Título: 'Noventena' leva muitas empresas à Justiça
Autor: Watanabe, Marta
Fonte: Valor Econômico, 27/09/2006, Brasil, p. A5

Antes argumento secundário nas discussões sobre impostos, a regra que prevê prazo de 90 dias para que uma alteração tributária entre em vigor, passou a ser o principal motivo que leva algumas empresas ao Judiciário. Contribuiu para isso o fato de o argumento, antes aplicável apenas para as contribuições sociais, como o PIS e a Cofins, passar a ser, a partir de 2004, também previsto para outros tributos, como os impostos.

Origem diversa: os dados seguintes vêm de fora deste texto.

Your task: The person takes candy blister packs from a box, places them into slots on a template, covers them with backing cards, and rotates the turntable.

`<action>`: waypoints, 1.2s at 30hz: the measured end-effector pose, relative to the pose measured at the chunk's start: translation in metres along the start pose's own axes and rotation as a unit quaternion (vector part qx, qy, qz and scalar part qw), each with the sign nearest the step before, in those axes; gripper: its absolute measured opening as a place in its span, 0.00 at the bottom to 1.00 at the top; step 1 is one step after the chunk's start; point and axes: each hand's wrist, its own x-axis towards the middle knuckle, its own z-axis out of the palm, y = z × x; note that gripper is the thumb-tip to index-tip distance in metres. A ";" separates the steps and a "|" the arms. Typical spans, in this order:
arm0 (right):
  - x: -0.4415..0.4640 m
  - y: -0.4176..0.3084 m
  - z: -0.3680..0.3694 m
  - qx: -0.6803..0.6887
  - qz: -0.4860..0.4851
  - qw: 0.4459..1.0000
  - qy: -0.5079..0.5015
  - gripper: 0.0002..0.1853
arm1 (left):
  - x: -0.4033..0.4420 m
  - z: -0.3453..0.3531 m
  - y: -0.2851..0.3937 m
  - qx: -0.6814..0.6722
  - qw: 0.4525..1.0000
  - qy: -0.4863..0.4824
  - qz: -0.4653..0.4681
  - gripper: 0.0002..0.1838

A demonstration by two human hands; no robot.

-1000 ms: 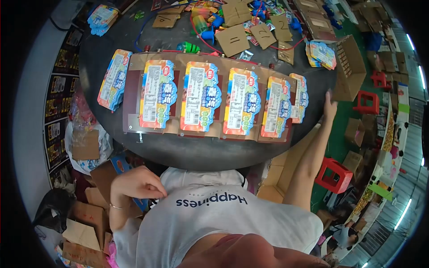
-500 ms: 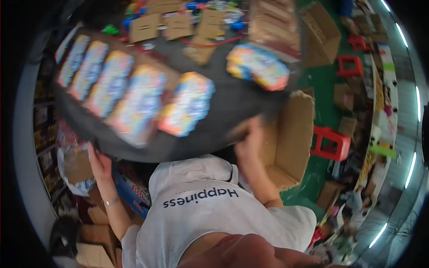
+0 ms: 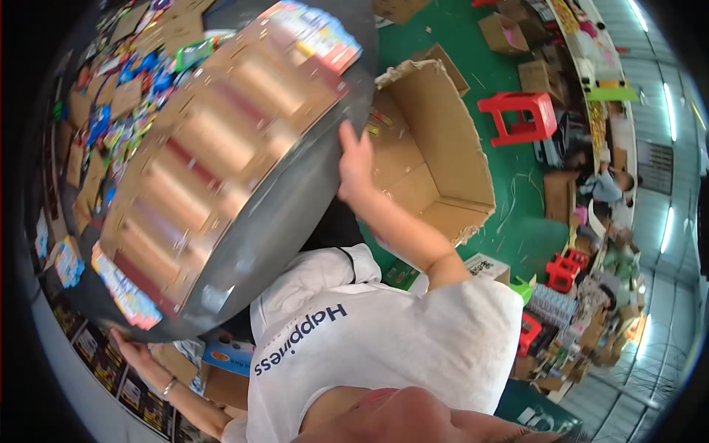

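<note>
A long row of brown cardboard trays (image 3: 221,140) lies across the dark round-edged table (image 3: 273,221), somewhat blurred. Bright printed panels show at both ends, one colourful panel (image 3: 317,33) at the far right and another colourful panel (image 3: 125,288) at the near left. My right hand (image 3: 356,162) is at the table's right edge, beside the trays' corner, thumb up; its other fingers are partly hidden, so its grip cannot be made out. Below the table's near-left edge, my left hand (image 3: 134,353) has its fingers stretched out, close to the left panel, holding nothing visible.
Small colourful packets (image 3: 140,74) and cardboard scraps cover the table's far left. A large open carton (image 3: 436,148) stands right of my right hand. A red stool (image 3: 521,118) is on the green floor (image 3: 509,199) beyond it. A person (image 3: 609,184) is far right.
The view has swung round. The row of colourful printed faces at the left is replaced in front of me by brown trays with printed ends. My right hand now shows sharply at the table edge.
</note>
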 end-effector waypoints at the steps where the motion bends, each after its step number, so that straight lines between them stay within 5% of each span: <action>1: -0.016 0.006 -0.005 0.017 0.005 1.000 0.000 0.19 | -0.009 0.018 0.011 0.013 1.000 0.011 0.009 0.29; 6: -0.065 0.030 -0.024 0.097 0.051 0.994 -0.027 0.17 | 0.042 0.008 0.040 0.082 0.997 -0.004 -0.004 0.34; 10: -0.064 -0.005 -0.060 0.103 0.167 0.965 -0.173 0.18 | 0.086 -0.003 0.077 0.176 0.984 0.002 -0.038 0.36; 11: -0.048 -0.014 -0.082 0.009 0.249 0.903 -0.349 0.17 | 0.091 -0.002 0.090 0.378 0.920 0.054 0.092 0.37; 12: -0.030 -0.025 -0.102 -0.083 0.316 0.797 -0.508 0.17 | 0.097 -0.001 0.104 0.566 0.786 0.161 0.188 0.38; 13: -0.008 -0.054 -0.111 -0.161 0.343 0.759 -0.529 0.15 | 0.065 0.012 0.105 0.600 0.707 0.233 0.294 0.37; 14: 0.023 -0.082 -0.118 -0.240 0.367 0.715 -0.545 0.15 | 0.026 0.039 0.094 0.555 0.707 0.217 0.380 0.36; 15: 0.067 -0.068 -0.147 -0.202 0.262 0.765 -0.552 0.16 | -0.029 0.082 0.079 0.497 0.736 0.164 0.429 0.35; 16: 0.107 -0.061 -0.157 -0.247 0.211 0.858 -0.397 0.16 | -0.084 0.126 0.061 0.446 0.773 0.090 0.443 0.34; 18: 0.206 -0.001 -0.208 -0.369 0.006 0.911 -0.183 0.18 | -0.188 0.198 0.025 0.375 0.829 -0.086 0.405 0.33; 19: 0.249 0.018 -0.225 -0.635 -0.063 0.764 -0.090 0.20 | -0.232 0.226 0.007 0.360 0.838 -0.184 0.367 0.32; 21: 0.307 0.067 -0.248 -0.742 -0.056 0.667 -0.049 0.19 | -0.300 0.271 -0.019 0.379 0.807 -0.367 0.265 0.30; 24: 0.361 0.131 -0.273 -0.775 0.044 0.627 -0.064 0.17 | -0.350 0.312 -0.036 0.494 0.668 -0.529 0.171 0.34; 27: 0.337 0.103 -0.245 -0.795 0.045 0.604 -0.035 0.19 | -0.381 0.357 -0.046 0.522 0.661 -0.531 0.088 0.36; 29: 0.389 0.178 -0.311 -0.466 0.120 0.876 -0.003 0.20 | -0.376 0.364 -0.050 0.514 0.651 -0.548 0.110 0.36; 30: 0.404 0.201 -0.328 -0.288 0.148 0.945 0.031 0.20 | -0.372 0.369 -0.052 0.505 0.632 -0.575 0.125 0.36; 31: 0.421 0.216 -0.349 -0.345 0.115 0.931 -0.016 0.17 | -0.375 0.375 -0.051 0.511 0.626 -0.574 0.134 0.36; 33: 0.427 0.212 -0.369 -0.581 -0.023 0.800 -0.146 0.11 | -0.373 0.378 -0.053 0.504 0.624 -0.586 0.115 0.36; 36: 0.412 0.184 -0.361 -0.622 -0.103 0.751 -0.197 0.06 | -0.373 0.390 -0.056 0.487 0.614 -0.613 0.099 0.35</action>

sob a extensão da noventena aos impostos, a C&C Casa e Construção e a Marisa Lojas Varejistas, foram ao Judiciário para tentar se livrar da elevação de 17% para 18% do Imposto sobre Circulação de Mercadorias e Serviços de São Paulo (ICMS). Já a Gradiente Eletrônica S/A alegou a noventena tradicional das contribuições sociais. A empresa conseguiu na Justiça uma sentença que a livrou do cálculo não-cumulativo do Programa de Integração Social (PIS) durante três meses de 2003. Segundo o advogado que a representa, a discussão tem um valor relevante para a companhia, cerca de R$ 4 milhões.

Os especialistas dizem que nem sempre pode ser vantajoso para a empresa ajuizar uma ação com o argumento da anterioridade de 90 dias. "No caso do ICMS, por exemplo, é preciso analisar vários fatores para verificar se o benefício tributário de uma ação judicial pode superar os custos", diz o advogado Marcio Alabarce, do escritório Machado Associados. "A discussão pode ser interessante para as empresas que possuem um volume muito grande de aquisições que não dão direito a crédito de ICMS ou quando trata-se de um varejista que vende muito para o consumidor final."

A elevação de ICMS de 17% para 18% por lei editada todo fim de ano é uma tradição em São Paulo. Com a noventena aplicável também para a elevação ou instituição de impostos a partir de 2003, os aumentos passaram a ser alvo de contestação, explica Alabarce. Ele acredita, porém, que um volume de ações judiciais pode surgir mais tarde. "Muitas empresas devem preferir solicitar os créditos relativos à anterioridade nonagesimal reunindo um período de cinco anos, por exemplo." Procuradas, a C&C e a Lojas Marisa não se manifestaram.

"No caso da Gradiente, os três meses foram muito relevantes para a empresa", diz o advogado Lawrence Tancredo, da Tancredo Advogados, escritório que representa a fabricante de aparelhos eletrônicos. Ele explica que, quando foi instituída a não-cumulatividade do PIS, a legislação não permitiu, na época, que a empresa se creditasse das importações de insumos. Para a fábrica da Gradiente instalada na Zona Franca de Manaus, a restrição, diz Tancredo, representou um alto custo tributário, já que 70% dos insumos industriais da empresa são importados.

Alguns escritórios também desenvolvem outros argumentos para tentar recuperar o que foi pago a mais de adicional de Fundo de Garantia do Tempo de Serviço (FGTS) e de 0,5% da contribuição devida pelas empresas entre outubro e dezembro de 2001

Contestado, o adicional foi considerado válido pelo Supremo Tribunal Federal, mas somente a partir de janeiro de 2002. Na época, a legislação considerou o FGTS uma contribuição e estabeleceu a noventena, mas o Supremo, em liminar, decidiu que a anterioridade aplicável era a anual, aplicada aos impostos. "Como os recolhimentos foram feitos em 2001 e o prazo para questionar é de cinco anos, quem quiser entrar nessa discussão, porém, só tem até dia 29 de setembro para ajuizar as ações", diz Leonardo Mazzillo, do escritório WFaria Advogados.

Ele explica que a discussão vale para empresas com folha de salários representativa ou que teve, no período, demissões de alto valor. Segundo Mazzillo, o escritório deverá ajuizar uma ação para um grupo que teria cerca de R$ 20 milhões a recuperar.